According to the World Health Organization, Canadians drink more alcohol per capita than the worldwide average. Alcohol is the ingredient found in different beverages, such as wine, beer, and spirits. When these (and other types of) alcoholic beverages are consumed, it goes from the blood stream through to the stomach and small intestine, and then travels to the brain. Once it reaches the brain, it acts as a mind-altering (or psychoactive) drug that can make one feel relaxed, but also alters the way one thinks and behaves. When consumed in smaller amounts, alcohol can make one feel more talkative and feel less anxious in social settings; however, when it’s consumed in larger quantities, it can ultimately decrease our inhibitions and decision-making abilities, as well as affect things like coordination, balance, and even vision. That being said, just as medications affect everyone differently, not everyone who consumes alcohol will be affected by it in the same way, either. For example, your blood alcohol content (BAC) level will often depend on your body size and gender. Women tend to have a naturally higher percentage of body fat than man, making alcohol more concentrated in a woman’s bloodstream, while men have a greater ration of muscle than fat, meaning alcohol is more diluted in their body. How alcohol affects you will also depend on your previous experiences with alcohol as well as your present mood and emotions at the time of consumption.
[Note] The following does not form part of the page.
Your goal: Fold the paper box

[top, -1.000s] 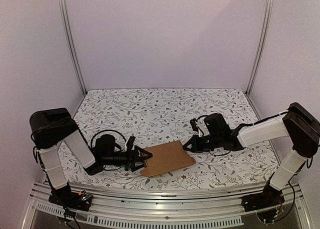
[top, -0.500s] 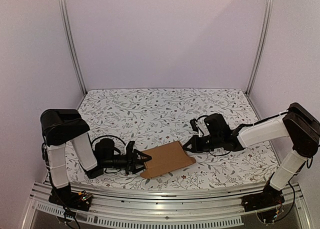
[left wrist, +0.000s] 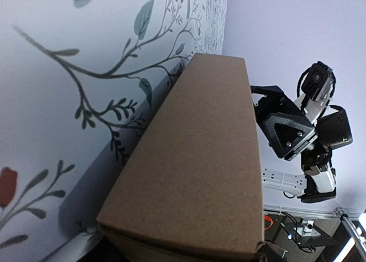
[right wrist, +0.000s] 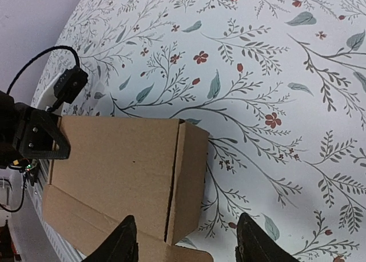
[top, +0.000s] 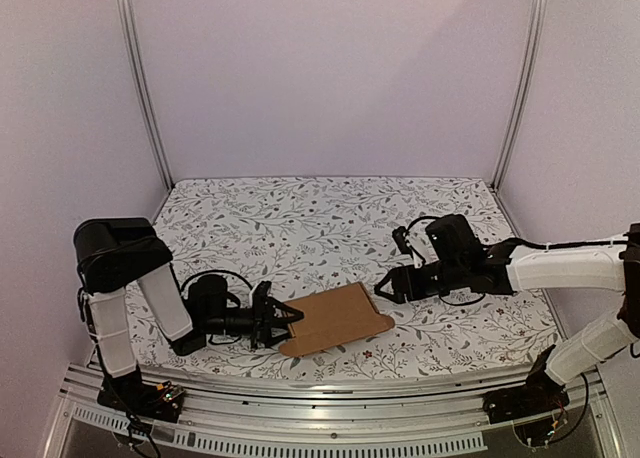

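Saw the paper box [top: 335, 318] lying part-folded on the bench [top: 300, 218] near its front edge, left gripper [top: 288, 315] at its left end, hold impossible to tell, right gripper [top: 384, 286] spread open just off its right end; needed a firmly pinned left end before any square push.

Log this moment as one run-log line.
brown cardboard paper box: lying on floral table | left fingers: at its left end, grip unclear | right fingers: open, by right end
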Available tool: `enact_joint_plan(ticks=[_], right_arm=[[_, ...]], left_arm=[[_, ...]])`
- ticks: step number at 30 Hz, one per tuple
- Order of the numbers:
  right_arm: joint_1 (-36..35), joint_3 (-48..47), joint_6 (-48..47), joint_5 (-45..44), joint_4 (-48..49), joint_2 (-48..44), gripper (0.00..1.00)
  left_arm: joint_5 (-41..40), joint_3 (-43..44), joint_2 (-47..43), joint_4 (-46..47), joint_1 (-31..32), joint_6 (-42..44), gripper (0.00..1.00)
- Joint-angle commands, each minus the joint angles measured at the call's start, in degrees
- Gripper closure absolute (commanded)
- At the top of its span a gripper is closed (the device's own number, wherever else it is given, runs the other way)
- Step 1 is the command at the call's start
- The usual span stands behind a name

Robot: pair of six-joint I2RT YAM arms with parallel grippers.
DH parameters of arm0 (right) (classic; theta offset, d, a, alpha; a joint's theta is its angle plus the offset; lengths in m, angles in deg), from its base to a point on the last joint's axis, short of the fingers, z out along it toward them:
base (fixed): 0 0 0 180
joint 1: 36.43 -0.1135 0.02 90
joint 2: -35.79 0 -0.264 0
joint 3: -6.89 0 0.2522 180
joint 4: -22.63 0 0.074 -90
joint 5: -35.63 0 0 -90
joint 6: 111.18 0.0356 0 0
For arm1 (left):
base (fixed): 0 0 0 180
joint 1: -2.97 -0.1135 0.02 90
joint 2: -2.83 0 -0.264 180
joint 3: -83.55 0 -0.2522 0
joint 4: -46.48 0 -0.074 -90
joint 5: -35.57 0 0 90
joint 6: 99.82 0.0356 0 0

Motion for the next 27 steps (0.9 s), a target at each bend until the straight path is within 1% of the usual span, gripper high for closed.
enact_joint_plan(ticks=[1, 3, 4, 5, 6, 9, 11, 14, 17, 18, 22, 23, 24, 25, 27], right_arm=[[-0.15, -2.90, -11.46, -2.20, -10.45, -8.96, 0.31], [-0.18, -3.53, -15.59, -1.78, -12.72, -11.85, 0.24], [-0.31, -3.83, -17.45, -1.49, -13.72, -13.78, 0.12], [-0.48, -4.16, -19.38, -1.38, -14.41, -15.21, 0.03], [-0.71, -4.48, -20.49, -1.27, -15.00, -16.33, 0.01], [-1.56, -6.22, -25.57, -1.95, -17.82, -19.65, 0.01], [-2.94, -7.07, -29.61, -3.55, -19.68, -21.62, 0.01], [-4.99, -6.70, -39.43, -4.30, -20.59, -25.75, 0.01], [-6.11, -6.19, -47.90, -1.84, -21.22, -30.13, 0.01], [-6.34, -6.51, -50.63, -0.79, -22.28, -32.35, 0.01], [-8.38, -8.07, -60.81, 4.86, -27.49, -37.47, 0.01], [-10.21, -8.32, -64.19, 3.81, -28.07, -38.37, 0.01], [-12.62, -7.98, -65.95, 0.69, -27.53, -39.37, 0.01], [-16.58, -7.39, -68.02, -2.69, -26.91, -40.06, 0.01], [-21.32, -6.38, -73.09, -10.79, -25.74, -41.33, 0.01]], left_arm=[[3.44, -0.10, -4.11, 5.74, -0.49, -0.33, 0.63], [4.75, -0.18, -6.24, 4.36, -0.83, -0.16, 0.63], [5.52, -0.12, -7.12, 3.44, -1.07, 0.00, 0.63], [6.16, -0.14, -8.15, 2.26, -1.28, 0.10, 0.63], [6.67, -0.18, -9.09, 1.48, -1.45, 0.22, 0.63], [8.12, 0.18, -13.01, -2.31, -1.69, 0.54, 0.64], [9.22, 1.03, -17.02, -7.72, -1.69, 1.93, 0.65], [10.37, 3.42, -25.04, -22.02, -1.82, 7.11, 0.66], [11.82, 6.76, -32.92, -37.97, -2.39, 13.97, 0.65], [12.77, 7.59, -34.85, -41.25, -2.76, 15.15, 0.65], [17.77, 10.00, -39.48, -49.23, -3.92, 18.14, 0.67], [18.89, 10.53, -40.30, -51.01, -4.04, 19.17, 0.67], [20.07, 10.95, -40.81, -52.17, -4.13, 19.90, 0.67], [21.66, 11.27, -41.16, -52.90, -4.33, 20.37, 0.67], [24.46, 11.96, -41.58, -54.68, -4.61, 21.90, 0.67]])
How Much Alcohol Can I Drink?
When it comes to how much alcohol one should or shouldn’t be drinking, this also depends on gender. For males, it’s recommended that they consume no more than 14 alcoholic beverages per week, or 4 per day; while women should limit themselves to no more than 9 alcoholic beverages per week, or 2 per day.
Why Do People Turn to Alcohol?
As for why people choose to drink alcohol, there are many different reasons. Commonly, alcohol is consumed as part of celebrating a special occasion, such as someone’s birthday or a wedding; while others might turn to alcohol on a more regular basis (and sometimes for much more concerning reasons, such as having experienced trauma or going through other personal hardships, such as financial problems or family matters (i.e. divorce.), or if they are experiencing mental health issues, such as depression.)
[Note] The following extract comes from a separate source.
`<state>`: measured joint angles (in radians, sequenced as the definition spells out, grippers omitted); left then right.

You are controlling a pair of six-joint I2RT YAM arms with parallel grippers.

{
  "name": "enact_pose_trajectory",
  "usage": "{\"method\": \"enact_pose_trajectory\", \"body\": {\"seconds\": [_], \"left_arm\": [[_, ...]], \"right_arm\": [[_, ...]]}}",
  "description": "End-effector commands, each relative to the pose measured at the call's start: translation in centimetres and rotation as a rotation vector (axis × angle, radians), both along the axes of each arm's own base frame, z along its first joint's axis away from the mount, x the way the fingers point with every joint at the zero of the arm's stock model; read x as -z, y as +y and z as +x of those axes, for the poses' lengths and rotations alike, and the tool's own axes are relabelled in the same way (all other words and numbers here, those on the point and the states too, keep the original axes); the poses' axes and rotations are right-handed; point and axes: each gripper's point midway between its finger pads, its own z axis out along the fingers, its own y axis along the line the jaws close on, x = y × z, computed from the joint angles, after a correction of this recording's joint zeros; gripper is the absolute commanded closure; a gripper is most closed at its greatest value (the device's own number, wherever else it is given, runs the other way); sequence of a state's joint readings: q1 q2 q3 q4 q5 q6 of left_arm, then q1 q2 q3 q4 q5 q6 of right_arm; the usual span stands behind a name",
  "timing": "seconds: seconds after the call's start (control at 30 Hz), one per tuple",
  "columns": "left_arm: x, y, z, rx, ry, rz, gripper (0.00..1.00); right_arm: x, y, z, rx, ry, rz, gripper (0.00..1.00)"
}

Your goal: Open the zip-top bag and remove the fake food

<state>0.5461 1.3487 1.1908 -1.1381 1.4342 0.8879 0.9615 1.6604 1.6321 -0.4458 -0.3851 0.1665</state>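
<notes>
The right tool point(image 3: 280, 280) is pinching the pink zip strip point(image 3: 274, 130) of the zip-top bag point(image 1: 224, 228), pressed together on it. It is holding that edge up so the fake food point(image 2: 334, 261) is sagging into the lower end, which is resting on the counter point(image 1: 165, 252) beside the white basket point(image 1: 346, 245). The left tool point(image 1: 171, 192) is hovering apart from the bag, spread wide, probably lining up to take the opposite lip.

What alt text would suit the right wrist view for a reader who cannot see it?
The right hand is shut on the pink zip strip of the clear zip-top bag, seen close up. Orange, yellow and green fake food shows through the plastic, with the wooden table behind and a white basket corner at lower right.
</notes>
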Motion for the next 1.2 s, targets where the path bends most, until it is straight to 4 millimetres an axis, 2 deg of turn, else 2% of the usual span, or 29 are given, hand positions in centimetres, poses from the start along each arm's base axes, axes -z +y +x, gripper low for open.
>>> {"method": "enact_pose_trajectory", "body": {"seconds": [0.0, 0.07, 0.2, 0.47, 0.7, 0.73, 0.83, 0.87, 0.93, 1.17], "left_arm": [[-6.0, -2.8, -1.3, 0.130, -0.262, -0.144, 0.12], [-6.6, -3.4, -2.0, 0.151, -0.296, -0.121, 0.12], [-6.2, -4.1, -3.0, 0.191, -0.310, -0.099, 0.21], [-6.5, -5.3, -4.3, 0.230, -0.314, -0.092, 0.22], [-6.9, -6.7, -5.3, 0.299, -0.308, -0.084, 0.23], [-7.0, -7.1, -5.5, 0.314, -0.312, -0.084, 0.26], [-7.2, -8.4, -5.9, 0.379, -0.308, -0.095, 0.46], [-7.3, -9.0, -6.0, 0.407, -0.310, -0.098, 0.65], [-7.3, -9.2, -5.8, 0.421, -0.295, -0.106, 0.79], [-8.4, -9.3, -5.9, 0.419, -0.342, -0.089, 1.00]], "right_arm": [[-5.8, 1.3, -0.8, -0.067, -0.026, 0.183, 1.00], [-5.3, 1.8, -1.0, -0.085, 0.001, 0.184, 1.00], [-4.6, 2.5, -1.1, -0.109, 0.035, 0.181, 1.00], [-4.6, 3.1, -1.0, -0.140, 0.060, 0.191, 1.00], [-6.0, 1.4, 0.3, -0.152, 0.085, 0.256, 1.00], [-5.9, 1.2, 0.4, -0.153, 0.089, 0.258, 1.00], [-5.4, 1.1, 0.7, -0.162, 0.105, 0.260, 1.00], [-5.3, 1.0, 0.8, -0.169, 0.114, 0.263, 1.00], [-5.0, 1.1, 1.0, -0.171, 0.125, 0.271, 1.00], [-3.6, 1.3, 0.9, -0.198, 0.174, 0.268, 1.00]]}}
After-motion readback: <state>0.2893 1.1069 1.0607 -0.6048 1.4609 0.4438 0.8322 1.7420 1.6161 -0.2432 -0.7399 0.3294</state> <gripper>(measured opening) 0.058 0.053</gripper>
How Do I Know If I’m Drinking Too Much?
If you think you’re drinking too much alcohol, then it can be a good idea to look back and consider the reasons why you drink. If you drink as a result of stress, this could be a sign that you are, in fact, consuming too much alcohol and for the wrong reasons. Another example of determining whether or not you’re drinking too much is going by the CAGE questionnaire — a screening tool that is commonly used to determine excessive drinking and alcoholism.
C = Have you ever felt like you need to cut down on your drinking?
A = Do you ever feel annoyed when people criticize you for your drinking habits?
G = Have you ever felt guilty about your drinking?
E = Have you ever felt you needed a drink (known as an “eye-opener”) first thing in the morning to help calm your nerves or prepare you for the day?
If you answered “yes” to any of these questions, then you could have a problem with alcoholism.
Signs of Alcohol Intoxication
• Flushed (red) skin, particularly the face
• Impaired judgement/reduced inhibitions
• Decreased attention span
• Slurred speech
• Blurred vision
• Slow reflexes
• Poor muscle control
• Blackouts (sign of severe intoxication)
SCREENING FOR ALCOHOL
Your physician may choose to run further screening tests on you to assess your alcohol use, in addition to checking for potential liver damage, as well as monitor any changes in your alcohol consumption. If liver damage is detected this is also a red flag and indicator of excessive alcohol consumption.